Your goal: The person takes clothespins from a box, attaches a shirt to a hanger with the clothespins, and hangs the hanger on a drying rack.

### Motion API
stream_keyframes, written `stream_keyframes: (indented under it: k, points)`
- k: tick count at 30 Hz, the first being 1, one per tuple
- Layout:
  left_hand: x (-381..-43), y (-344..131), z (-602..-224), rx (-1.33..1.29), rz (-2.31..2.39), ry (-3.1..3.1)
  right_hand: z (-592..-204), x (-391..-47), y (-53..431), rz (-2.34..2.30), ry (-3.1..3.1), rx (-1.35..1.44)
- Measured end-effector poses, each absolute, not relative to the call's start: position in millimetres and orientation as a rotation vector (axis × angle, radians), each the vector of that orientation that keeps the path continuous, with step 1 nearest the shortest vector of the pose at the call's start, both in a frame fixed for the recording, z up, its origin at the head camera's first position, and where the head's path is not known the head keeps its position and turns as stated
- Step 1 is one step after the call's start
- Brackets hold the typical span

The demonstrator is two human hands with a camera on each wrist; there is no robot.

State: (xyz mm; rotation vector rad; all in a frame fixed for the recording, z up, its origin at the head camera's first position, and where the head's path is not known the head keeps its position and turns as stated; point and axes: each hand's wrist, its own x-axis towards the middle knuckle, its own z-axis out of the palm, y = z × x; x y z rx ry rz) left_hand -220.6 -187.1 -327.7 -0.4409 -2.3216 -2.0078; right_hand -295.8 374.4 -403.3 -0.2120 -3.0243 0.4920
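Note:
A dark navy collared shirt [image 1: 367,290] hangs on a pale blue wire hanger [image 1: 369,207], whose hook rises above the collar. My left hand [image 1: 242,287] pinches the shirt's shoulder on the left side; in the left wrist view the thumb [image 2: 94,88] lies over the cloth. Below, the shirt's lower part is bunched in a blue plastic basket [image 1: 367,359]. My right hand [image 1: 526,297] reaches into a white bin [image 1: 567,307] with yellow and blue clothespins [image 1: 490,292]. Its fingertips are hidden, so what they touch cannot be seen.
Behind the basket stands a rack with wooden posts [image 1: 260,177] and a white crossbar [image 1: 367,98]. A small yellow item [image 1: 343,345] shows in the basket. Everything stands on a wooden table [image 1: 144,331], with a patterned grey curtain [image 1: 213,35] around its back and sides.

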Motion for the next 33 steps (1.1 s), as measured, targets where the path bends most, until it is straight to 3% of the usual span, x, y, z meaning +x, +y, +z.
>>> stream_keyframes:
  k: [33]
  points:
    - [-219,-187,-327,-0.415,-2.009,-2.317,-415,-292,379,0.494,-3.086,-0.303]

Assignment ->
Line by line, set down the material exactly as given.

Solution below ->
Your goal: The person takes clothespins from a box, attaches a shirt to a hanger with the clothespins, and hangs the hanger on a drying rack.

### Motion API
stream_keyframes, written `stream_keyframes: (indented under it: k, points)`
- k: tick count at 30 Hz, the first being 1, one per tuple
- Layout:
  left_hand: x (-381..-43), y (-344..131), z (-602..-224), rx (-1.33..1.29), rz (-2.31..2.39), ry (-3.1..3.1)
  right_hand: z (-592..-204), x (-391..-47), y (-53..431), rz (-2.34..2.30), ry (-3.1..3.1), rx (-1.35..1.44)
- Measured end-effector poses, each absolute, not relative to the call's start: position in millimetres and orientation as a rotation vector (axis × angle, radians), each the vector of that orientation that keeps the path continuous, with step 1 nearest the shortest vector of the pose at the call's start, both in a frame fixed for the recording, z up, its origin at the head camera's first position, and where the head's path is not known the head keeps its position and turns as stated
- Step 1 is one step after the call's start
- Brackets hold the typical span

The demonstrator is two human hands with a camera on each wrist; there is no robot.

State: (xyz mm; rotation vector rad; all in a frame fixed for the recording, z up, its origin at the head camera's first position, and where the head's path is not known the head keeps its position and turns as stated; point and axes: each hand's wrist, its own x-axis towards the middle knuckle, its own z-axis out of the palm, y = z × x; x y z rx ry rz) left_hand -220.6 -187.1 -327.7 -0.4409 -2.3216 -2.0078; right_hand -295.8 374.4 -403.3 -0.2120 -3.0243 0.4920
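Note:
A dark navy collared shirt [image 1: 367,290] hangs on a pale blue wire hanger [image 1: 369,207], whose hook rises above the collar. My left hand [image 1: 242,287] pinches the shirt's shoulder on the left side; in the left wrist view the thumb [image 2: 94,88] lies over the cloth. Below, the shirt's lower part is bunched in a blue plastic basket [image 1: 367,359]. My right hand [image 1: 526,297] reaches into a white bin [image 1: 567,307] with yellow and blue clothespins [image 1: 490,292]. Its fingertips are hidden, so what they touch cannot be seen.
Behind the basket stands a rack with wooden posts [image 1: 260,177] and a white crossbar [image 1: 367,98]. A small yellow item [image 1: 343,345] shows in the basket. Everything stands on a wooden table [image 1: 144,331], with a patterned grey curtain [image 1: 213,35] around its back and sides.
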
Motion for the next 33 steps (1.1 s), as measured, targets where the path bends most, until it is straight to 3% of the usual span, x, y, z meaning +x, +y, +z.
>>> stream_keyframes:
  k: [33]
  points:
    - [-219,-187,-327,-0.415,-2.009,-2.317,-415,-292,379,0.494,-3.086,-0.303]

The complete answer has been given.